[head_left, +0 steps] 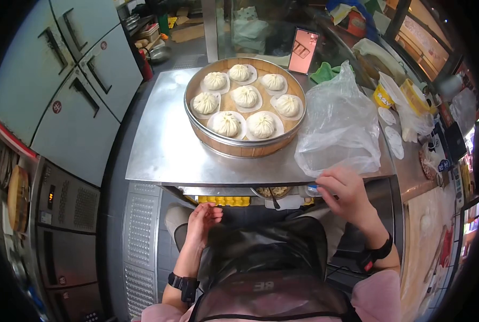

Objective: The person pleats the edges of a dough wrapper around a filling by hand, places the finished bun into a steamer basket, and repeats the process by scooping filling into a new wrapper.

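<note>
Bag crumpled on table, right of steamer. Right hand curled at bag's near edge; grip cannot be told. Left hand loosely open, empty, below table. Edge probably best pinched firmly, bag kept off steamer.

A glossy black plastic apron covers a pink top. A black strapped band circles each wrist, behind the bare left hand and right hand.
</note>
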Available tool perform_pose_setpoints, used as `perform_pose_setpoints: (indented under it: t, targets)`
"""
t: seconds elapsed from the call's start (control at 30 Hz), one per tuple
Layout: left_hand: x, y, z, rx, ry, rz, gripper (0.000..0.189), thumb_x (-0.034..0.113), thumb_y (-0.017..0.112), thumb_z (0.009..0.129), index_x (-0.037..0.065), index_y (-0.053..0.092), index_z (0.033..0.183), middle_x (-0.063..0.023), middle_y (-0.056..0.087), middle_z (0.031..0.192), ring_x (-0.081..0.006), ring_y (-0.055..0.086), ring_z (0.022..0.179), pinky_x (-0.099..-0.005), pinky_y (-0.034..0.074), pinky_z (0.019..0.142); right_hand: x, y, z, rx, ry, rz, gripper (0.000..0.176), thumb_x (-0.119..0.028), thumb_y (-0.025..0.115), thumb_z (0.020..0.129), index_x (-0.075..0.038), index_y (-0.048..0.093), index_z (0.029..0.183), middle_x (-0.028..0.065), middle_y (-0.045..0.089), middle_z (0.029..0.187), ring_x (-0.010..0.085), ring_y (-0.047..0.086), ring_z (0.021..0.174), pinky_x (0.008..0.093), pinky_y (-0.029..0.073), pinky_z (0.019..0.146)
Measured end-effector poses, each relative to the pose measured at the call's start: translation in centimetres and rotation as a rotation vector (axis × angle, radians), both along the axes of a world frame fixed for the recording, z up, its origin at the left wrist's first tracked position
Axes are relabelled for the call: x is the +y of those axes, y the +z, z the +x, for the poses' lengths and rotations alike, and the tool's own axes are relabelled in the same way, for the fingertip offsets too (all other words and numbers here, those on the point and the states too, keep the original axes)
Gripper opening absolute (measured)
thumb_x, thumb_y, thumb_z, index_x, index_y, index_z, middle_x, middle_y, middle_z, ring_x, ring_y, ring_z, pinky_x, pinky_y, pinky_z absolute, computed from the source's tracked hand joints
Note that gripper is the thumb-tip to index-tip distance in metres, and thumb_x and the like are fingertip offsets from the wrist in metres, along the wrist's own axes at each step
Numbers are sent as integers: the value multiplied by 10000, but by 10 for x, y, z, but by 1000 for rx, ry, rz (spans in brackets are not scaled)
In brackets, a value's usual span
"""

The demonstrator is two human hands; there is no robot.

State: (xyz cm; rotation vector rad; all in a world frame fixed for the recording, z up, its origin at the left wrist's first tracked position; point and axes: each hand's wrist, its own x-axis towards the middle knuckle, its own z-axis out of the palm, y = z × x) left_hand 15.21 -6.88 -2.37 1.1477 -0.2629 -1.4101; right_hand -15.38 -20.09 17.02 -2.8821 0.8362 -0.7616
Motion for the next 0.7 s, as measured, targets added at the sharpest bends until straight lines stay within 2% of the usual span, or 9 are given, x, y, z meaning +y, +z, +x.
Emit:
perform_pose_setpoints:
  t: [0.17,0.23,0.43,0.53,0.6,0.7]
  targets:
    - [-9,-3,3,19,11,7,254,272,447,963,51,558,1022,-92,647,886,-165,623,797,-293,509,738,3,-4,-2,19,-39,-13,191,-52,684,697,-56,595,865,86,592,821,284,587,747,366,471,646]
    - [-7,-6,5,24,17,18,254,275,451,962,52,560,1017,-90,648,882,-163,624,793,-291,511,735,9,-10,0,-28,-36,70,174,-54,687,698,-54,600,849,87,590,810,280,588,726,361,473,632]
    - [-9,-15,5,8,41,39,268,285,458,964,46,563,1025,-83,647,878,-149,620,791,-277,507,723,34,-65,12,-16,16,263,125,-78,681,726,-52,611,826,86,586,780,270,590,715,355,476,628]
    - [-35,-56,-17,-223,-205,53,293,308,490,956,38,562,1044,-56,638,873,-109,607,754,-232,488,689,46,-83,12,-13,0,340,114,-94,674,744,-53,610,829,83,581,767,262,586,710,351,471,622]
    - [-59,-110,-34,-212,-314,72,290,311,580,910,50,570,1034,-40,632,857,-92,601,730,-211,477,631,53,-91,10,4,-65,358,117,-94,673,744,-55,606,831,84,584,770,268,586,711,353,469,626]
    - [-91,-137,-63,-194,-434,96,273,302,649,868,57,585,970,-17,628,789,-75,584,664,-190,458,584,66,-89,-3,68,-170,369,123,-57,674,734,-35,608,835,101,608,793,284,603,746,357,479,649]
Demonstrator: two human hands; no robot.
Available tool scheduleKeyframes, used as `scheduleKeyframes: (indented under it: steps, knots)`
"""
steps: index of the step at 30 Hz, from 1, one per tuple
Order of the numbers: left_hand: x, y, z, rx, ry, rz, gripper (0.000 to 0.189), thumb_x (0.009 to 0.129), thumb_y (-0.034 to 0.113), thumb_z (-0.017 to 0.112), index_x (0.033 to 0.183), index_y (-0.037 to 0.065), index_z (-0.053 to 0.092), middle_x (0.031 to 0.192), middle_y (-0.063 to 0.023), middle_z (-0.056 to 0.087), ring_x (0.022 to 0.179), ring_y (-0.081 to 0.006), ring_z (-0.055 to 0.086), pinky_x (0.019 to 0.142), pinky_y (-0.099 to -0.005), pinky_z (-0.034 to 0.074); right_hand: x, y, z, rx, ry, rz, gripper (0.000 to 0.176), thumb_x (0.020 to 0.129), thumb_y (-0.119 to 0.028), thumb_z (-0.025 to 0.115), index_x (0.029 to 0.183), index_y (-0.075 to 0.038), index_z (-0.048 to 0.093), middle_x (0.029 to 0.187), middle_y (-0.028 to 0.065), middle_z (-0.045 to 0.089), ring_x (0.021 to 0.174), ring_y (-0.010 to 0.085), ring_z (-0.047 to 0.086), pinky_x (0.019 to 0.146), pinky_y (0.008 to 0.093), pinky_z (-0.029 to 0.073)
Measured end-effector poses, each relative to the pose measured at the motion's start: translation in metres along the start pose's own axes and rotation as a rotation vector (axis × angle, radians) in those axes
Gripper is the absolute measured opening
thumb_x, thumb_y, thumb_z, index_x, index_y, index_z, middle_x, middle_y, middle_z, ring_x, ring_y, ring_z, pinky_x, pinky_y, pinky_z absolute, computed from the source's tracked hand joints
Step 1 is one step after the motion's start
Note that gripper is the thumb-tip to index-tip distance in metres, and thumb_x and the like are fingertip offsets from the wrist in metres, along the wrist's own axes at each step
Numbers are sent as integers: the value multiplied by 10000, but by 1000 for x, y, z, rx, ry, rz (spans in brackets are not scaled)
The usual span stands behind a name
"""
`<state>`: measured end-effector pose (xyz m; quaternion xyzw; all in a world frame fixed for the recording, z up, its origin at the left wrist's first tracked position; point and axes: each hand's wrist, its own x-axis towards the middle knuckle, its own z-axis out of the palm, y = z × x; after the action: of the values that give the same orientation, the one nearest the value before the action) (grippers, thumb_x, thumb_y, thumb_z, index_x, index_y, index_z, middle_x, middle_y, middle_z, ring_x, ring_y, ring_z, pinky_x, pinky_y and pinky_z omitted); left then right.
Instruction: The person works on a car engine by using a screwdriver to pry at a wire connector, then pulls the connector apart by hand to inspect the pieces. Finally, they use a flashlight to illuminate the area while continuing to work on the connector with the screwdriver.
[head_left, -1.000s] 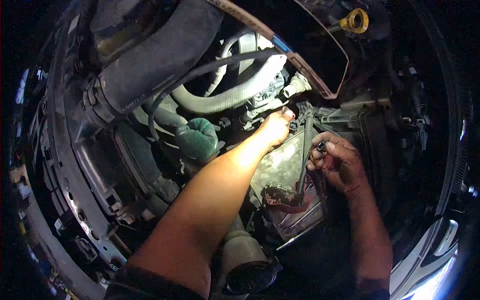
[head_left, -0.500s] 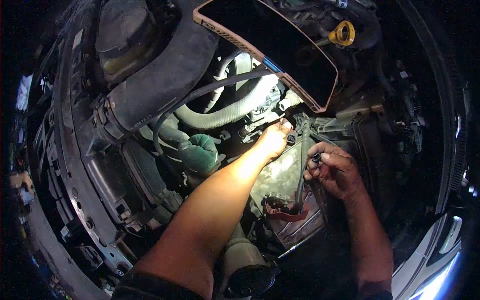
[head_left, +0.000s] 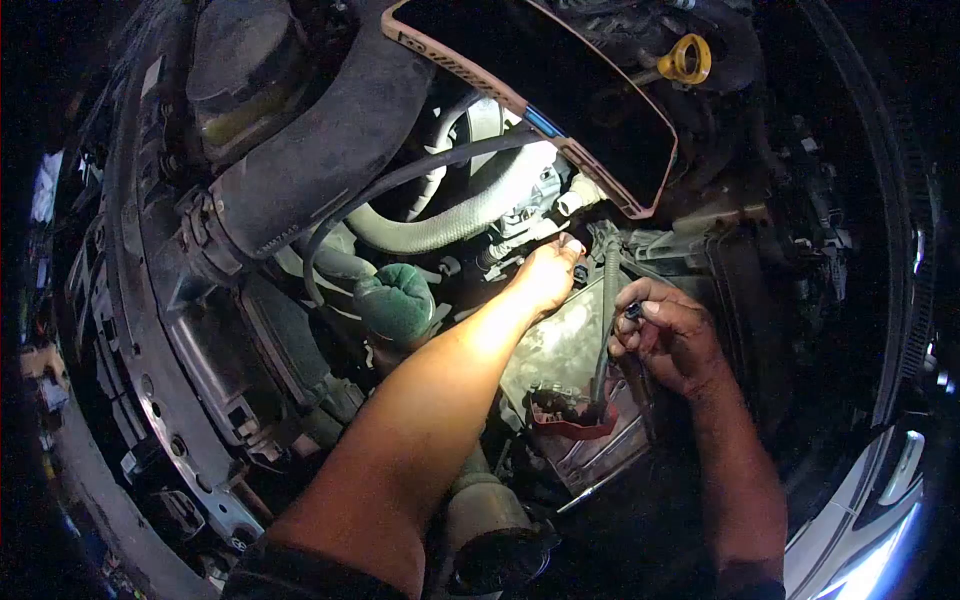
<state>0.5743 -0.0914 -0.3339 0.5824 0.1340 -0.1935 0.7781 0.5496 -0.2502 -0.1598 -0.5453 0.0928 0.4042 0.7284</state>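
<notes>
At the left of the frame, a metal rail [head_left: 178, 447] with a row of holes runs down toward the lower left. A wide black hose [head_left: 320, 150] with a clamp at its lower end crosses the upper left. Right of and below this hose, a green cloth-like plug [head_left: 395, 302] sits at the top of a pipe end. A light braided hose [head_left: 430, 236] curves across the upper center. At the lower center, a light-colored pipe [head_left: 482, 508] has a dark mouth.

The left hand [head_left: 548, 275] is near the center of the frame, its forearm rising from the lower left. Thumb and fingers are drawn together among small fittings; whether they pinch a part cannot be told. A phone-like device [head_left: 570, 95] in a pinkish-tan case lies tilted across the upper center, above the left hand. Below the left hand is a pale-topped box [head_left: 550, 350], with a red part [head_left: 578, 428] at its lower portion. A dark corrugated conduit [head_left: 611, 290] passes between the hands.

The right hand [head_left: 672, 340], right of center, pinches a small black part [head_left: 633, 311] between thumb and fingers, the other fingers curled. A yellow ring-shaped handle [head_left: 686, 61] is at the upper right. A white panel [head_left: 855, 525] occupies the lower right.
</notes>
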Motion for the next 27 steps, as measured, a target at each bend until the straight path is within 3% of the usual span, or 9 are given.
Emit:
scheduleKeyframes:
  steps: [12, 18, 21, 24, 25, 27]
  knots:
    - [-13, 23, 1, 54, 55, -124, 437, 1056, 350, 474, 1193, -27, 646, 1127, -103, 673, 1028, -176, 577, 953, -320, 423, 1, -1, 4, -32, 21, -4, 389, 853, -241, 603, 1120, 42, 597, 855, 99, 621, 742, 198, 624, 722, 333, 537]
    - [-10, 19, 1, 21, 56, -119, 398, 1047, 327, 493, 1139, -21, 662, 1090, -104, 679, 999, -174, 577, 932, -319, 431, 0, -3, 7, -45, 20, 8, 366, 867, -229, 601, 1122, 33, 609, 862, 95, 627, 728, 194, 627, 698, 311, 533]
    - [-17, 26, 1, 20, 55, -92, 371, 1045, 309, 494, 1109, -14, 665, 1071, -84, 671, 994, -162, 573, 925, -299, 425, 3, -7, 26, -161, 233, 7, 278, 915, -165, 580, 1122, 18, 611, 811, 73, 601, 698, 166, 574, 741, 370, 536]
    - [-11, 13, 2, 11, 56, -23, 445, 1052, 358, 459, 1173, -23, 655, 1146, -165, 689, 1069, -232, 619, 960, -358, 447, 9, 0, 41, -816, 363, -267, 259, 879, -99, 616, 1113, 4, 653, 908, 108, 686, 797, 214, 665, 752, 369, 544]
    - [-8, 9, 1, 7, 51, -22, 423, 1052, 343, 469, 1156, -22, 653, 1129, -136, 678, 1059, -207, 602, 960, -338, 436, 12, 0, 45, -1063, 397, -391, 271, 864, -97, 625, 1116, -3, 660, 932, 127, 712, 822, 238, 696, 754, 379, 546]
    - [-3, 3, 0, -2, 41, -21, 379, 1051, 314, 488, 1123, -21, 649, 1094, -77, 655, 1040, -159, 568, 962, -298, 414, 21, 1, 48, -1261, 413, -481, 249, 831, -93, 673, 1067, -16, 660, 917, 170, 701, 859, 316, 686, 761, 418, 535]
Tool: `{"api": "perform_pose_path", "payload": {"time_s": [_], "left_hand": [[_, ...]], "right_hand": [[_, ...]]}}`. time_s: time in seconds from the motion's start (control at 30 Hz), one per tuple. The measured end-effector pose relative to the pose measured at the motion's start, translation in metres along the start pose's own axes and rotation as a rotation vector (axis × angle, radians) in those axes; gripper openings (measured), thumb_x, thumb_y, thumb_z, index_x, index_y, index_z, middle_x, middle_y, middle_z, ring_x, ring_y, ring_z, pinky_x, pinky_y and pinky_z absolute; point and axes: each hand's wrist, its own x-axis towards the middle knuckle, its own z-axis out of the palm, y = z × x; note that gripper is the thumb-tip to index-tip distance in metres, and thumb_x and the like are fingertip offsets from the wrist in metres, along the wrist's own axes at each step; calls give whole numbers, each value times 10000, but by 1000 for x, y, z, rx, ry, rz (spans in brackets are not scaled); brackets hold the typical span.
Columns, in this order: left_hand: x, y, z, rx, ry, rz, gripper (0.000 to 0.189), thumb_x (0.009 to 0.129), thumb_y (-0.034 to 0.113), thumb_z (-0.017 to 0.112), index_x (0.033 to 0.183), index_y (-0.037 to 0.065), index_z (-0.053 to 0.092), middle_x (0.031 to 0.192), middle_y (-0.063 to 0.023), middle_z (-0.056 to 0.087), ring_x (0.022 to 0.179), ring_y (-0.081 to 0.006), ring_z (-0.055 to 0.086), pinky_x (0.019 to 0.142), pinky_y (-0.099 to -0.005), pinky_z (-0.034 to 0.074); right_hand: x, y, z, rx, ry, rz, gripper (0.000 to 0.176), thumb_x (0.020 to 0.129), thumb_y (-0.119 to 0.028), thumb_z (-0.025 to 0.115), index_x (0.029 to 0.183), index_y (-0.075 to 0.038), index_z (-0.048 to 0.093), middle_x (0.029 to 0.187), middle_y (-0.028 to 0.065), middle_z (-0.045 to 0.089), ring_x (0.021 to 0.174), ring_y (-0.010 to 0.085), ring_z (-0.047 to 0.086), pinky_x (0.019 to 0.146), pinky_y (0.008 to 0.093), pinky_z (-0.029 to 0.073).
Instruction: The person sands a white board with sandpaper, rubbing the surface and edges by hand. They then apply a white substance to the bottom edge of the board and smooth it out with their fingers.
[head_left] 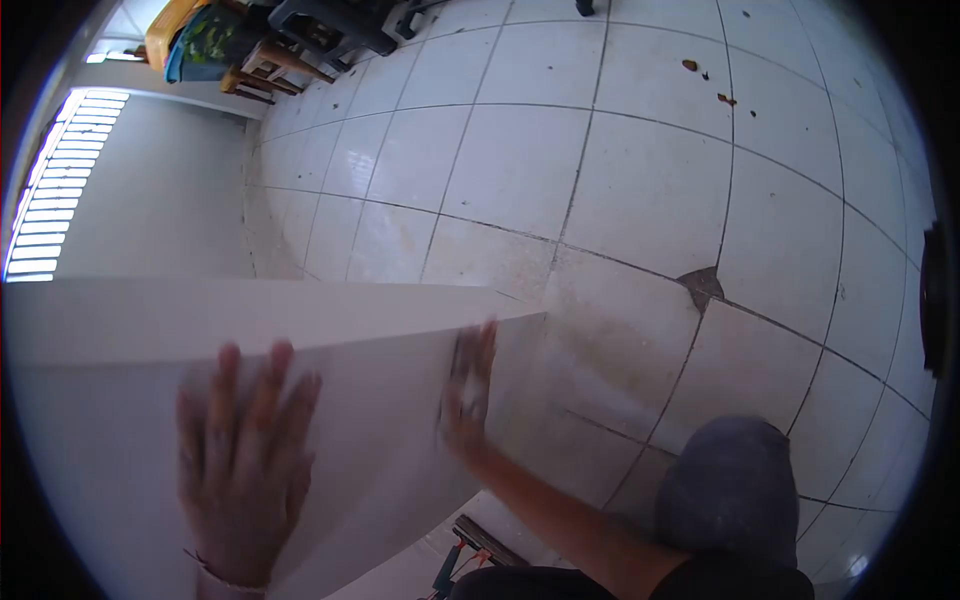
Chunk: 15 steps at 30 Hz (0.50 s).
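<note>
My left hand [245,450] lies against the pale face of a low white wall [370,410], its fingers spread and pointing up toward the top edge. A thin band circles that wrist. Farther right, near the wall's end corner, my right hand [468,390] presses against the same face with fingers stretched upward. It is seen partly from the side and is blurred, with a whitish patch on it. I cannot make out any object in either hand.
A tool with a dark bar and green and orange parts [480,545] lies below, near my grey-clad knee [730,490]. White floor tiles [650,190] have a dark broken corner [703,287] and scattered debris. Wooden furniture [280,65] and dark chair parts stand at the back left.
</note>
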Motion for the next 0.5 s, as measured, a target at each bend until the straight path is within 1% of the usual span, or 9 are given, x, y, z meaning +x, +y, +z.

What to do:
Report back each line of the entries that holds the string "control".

Written answer:
t: seconds elapsed from the call's start (control at 30 Hz), one per tuple
Tool: `{"api": "perform_pose_path", "payload": {"time_s": [_], "left_hand": [[_, ...]], "right_hand": [[_, ...]]}}`. time_s: time in seconds from the motion's start (control at 30 Hz), one per tuple. The measured end-effector pose relative to the pose measured at the motion's start, translation in metres along the start pose's own axes and rotation as a rotation vector (axis × angle, radians) in those axes; gripper openings (measured), thumb_x, thumb_y, thumb_z, index_x, index_y, index_z, middle_x, middle_y, middle_z, ring_x, ring_y, ring_z, pinky_x, pinky_y and pinky_z absolute; point and axes: each hand's wrist, its own x-axis towards the middle knuckle, its own z-axis out of the palm, y = z × x; note that gripper is the thumb-tip to index-tip distance in metres, and thumb_x and the like are fingertip offsets from the wrist in metres, along the wrist's own axes at each step; calls give whole numbers, each value times 10000, but by 1000 for x, y, z, rx, ry, rz (spans in brackets are not scaled); brackets hold the typical span.

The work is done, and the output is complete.